Your Model Is Only as Good as Your Worst Training Example
How small amounts of noisy, mislabeled, or low-quality training data disproportionately degrade fine-tuned model performance — and what the research says about the asymmetric impact of bad data.
There is a comforting assumption in machine learning: that bad data points are averaged out by good ones. If you have 10,000 training examples and 200 are mislabeled, the model will learn from the 9,800 correct ones and mostly ignore the noise. The law of large numbers protects you.
This assumption is wrong for fine-tuned language models, and the degree to which it is wrong should concern anyone shipping AI to production.
The Asymmetry Problem
Fine-tuning operates in a fundamentally different regime than pre-training. During pre-training, a model processes billions of tokens. At that scale, individual examples genuinely are noise in the signal. Statistical averaging works because the sample size is enormous relative to any subset of bad data.
Fine-tuning uses hundreds to thousands of examples. At this scale, every example carries meaningful gradient weight. A mislabeled example does not get "averaged out" — it actively pulls the model's decision boundaries in the wrong direction. And because fine-tuning adjusts weights that were carefully set during pre-training, a bad gradient update can disrupt learned representations that took billions of tokens to establish.

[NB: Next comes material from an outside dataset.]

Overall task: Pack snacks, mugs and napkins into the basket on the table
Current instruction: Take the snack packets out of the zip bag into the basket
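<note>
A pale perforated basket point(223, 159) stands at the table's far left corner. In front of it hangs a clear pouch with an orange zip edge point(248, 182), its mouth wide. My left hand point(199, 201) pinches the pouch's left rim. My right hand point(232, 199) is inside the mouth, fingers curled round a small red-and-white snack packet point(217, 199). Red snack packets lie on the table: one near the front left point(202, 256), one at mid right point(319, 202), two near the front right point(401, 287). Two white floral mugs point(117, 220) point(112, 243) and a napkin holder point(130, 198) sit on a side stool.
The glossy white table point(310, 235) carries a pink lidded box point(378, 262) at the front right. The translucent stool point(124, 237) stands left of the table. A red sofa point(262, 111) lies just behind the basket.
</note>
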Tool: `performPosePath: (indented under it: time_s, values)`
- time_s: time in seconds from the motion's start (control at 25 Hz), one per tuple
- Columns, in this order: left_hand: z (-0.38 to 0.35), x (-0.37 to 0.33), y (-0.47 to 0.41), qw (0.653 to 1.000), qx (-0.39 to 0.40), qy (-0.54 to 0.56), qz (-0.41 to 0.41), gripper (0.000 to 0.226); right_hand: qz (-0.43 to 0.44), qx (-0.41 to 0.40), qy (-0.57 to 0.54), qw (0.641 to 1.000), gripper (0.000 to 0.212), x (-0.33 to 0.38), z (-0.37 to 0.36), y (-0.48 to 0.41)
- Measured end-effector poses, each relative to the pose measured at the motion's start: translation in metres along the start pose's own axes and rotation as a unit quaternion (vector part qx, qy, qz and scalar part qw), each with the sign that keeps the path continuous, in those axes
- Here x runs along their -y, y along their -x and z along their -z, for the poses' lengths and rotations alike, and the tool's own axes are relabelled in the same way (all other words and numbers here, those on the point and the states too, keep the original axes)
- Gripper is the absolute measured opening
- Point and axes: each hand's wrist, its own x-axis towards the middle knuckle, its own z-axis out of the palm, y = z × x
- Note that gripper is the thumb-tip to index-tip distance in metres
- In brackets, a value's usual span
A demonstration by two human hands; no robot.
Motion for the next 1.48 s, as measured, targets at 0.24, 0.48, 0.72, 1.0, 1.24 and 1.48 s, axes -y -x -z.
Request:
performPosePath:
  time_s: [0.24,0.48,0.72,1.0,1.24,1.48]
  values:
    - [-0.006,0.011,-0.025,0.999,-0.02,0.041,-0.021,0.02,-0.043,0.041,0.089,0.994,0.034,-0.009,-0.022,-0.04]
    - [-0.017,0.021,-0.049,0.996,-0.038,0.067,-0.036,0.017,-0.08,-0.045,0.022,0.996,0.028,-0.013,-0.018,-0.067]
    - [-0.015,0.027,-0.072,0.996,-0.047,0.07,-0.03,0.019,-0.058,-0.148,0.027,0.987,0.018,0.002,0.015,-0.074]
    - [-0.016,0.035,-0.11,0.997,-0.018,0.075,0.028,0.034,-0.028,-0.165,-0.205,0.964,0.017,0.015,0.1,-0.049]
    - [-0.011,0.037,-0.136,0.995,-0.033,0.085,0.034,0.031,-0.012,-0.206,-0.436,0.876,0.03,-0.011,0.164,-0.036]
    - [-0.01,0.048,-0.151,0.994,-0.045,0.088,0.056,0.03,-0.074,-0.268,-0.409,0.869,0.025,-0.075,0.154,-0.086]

The impact is asymmetric: one bad example does more damage than one good example does benefit. This is not intuition — it is an observable, measurable phenomenon.
What the Research Shows
The evidence for asymmetric data quality impact has been building for several years and has become particularly clear in the era of instruction-tuned and fine-tuned large language models.
Label Noise Studies
Research on label noise in neural networks consistently shows nonlinear degradation. A 2023 study on fine-tuning BERT-family models found that introducing just 5% label noise reduced task accuracy by 8-12%, while 10% noise reduced it by 18-25%. The relationship was not linear — doubling the noise more than doubled the performance loss. At 20% noise, some models performed worse than the base model without any fine-tuning at all, meaning the fine-tuning was actively destructive.
Similar patterns appear in the computer vision literature. A study on ImageNet label noise found that 10% of noisy labels in fine-tuning caused accuracy drops equivalent to removing 30-40% of clean training data. The model would have been better off with a much smaller, clean dataset than a larger, noisy one.
The LIMA Effect
Meta's LIMA paper (Less Is More for Alignment) demonstrated that 1,000 carefully curated examples could align a language model competitively with models trained on 52,000+ examples. The flip side of this finding is less often discussed: if 1,000 high-quality examples can align a model, what do 1,000 low-quality examples do?
Follow-up work explored this question directly. When researchers deliberately introduced inconsistent or low-quality examples into the LIMA training set, model quality degraded rapidly. Replacing just 10% of examples with poorly written or contradictory outputs reduced the model's win rate against baselines by more than the proportional amount. The model did not degrade by 10% — it degraded by significantly more.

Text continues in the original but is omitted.